Dostlar gideli boşalan dünyayı gör;

Tek soluk yitirme kendini bilmeden;

Bırak yarını, dünü, yaşadığın anı gör.

366.

Hayat evini sağlam kurmak istersen,

Günlerini gamsız geçirmek istersen,

Işıl ışıl şaraptan sakın el çekme,

Her gününün tadına varmak istersen.

367.

Gül der ki yüzüm yüzlerden güzelken

Ezer suyumu çıkarırlar bilmem neden.

Bülbül de şöyle der ona sanki içinden:

Bir yıl dert çekmeden var mı bir gün sevinen?

368.

Menekşe mor boyalar sürerken gömleğine,

Seher yeli el atarken gülün eteğine,

Aklı olan gümüş bedenli sevgilisiyle

İçer şarabı, döker kadehi yüreğine. 

369.

Boştur dünya saki ve şarap olmayınca,

Irak neylerinin sesi duyulmayınca;

Nesi var nesi yok bu dünyanın bana sor:

Boştur geçen ömrün kadehin dolmayınca.

370.

Kaygılar tasalar sarmasın içini;

Olumsuz düşlere kaptırma kendini;

Ayrılma yarin ve çimenin koynundan

Kara toprak koynuna almadan seni.

371.

Olanların olacağı belliydi çoktan;

İyiyi kötüyü yazmış kaderi yazan;

Ta baştan gereği düşünülmüş her şeyin:

Neden boşuna uğraşır, dertlenir insan?

372.

Madem ben kervansarayda kalıcı değilim,

Şarapsız güzelsiz yaşamak hatadır derim

Dünya muhdes mi kadim mi diye tartışmak

boş:

Ben gittikten sonra ha muhdes olmuş ha

kadim!

373.

Meyhane rintlerinin sergerdesi benim;

Yersiz sözlerle günaha giren benim;

Gecesini kızıl şaraba kurban eden

Ciğerinin kanıyla dua eden benim. 

374.

Dünyada olan biteni ben de görmedeyim;

Haksızlıkları hep baş köşelerde görmedeyim;

Fesuphanallah! Nereye bakarsam bakayım

Kendi mutsuzluğumu her yerde görmedeyim.

375.

Bize şarap ve sevgili, size cami kilise;

Sizler cennetliksiniz, cehennemliğiz bizlerse;

Kader böyleymiş neylersin, kimsenin suçu

yok:

Kim ne karışır ezel nakkaşının işine?

376.

Gülün yüzünde çiy incisi nevruzun ne hos!

Yeşillikte gönül aydınlatan yüzün ne hoş!

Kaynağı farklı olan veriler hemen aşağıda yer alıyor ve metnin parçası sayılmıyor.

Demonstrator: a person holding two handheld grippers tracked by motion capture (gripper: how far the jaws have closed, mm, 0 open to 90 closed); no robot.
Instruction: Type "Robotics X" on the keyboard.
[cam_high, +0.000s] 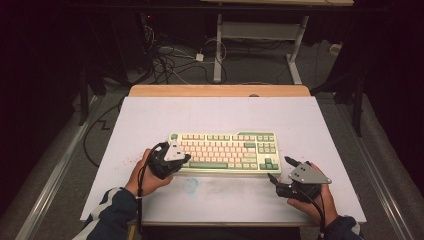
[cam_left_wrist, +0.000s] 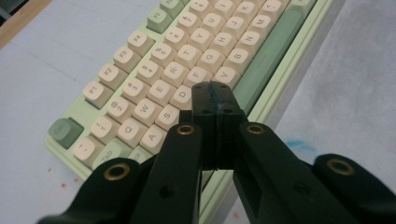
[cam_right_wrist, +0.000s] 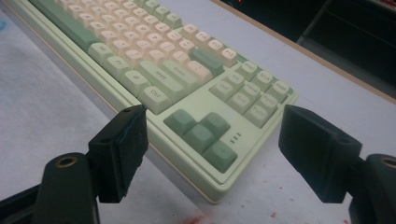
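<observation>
**High view: keyboard mid-desk, one gripper over its left keys, one off its right corner**

The keyboard (cam_high: 223, 152) lies flat and square near the middle of the white desk (cam_high: 150, 120), pale green with cream keys. Its near left corner is hidden under the left gripper (cam_high: 183, 160) and the hand (cam_high: 147, 175) behind it. In the left gripper view the jaws are pressed together with nothing between them, their tips over the left letter keys around D, C and V; whether they touch a key cannot be told from here. That view cuts off the keyboard's right half, and the black gripper body hides its near edge at the bottom.

The right gripper (cam_high: 281, 169) sits just off the keyboard's near right corner, low over the desk. In the right gripper view its jaws stand wide apart and hold nothing; the corner with the arrow keys (cam_right_wrist: 201, 133) lies ahead, between them but farther on and not touched. The legends on the right-hand keys are too blurred to read.

Bare desk lies open behind the keyboard up to the wooden strip (cam_high: 220, 90) at the far edge, and wide margins run to either side. In front, a faint blue smudge (cam_high: 190, 185) and small red specks (cam_right_wrist: 273, 214) mark the surface. Past the desk the floor is dark, with cables (cam_high: 165, 62) and another table's legs (cam_high: 218, 50) only dimly visible.
</observation>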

Dün geçti gitti, hoş değil ondan söz etmemiz:

Hoş tut gönlün, anma dünü, bak bugün ne

hoş.

377.

Benim varlığım senin yaptığın bir nakış;

Türlü garip renklerini hep senden almış;

Kendimi düzeltmeğe nasıl varsın elim:

Senden güzelini yapmak bana mı kalmış!

378.

Yetmiş iki ayrı millet, bir o kadar da din!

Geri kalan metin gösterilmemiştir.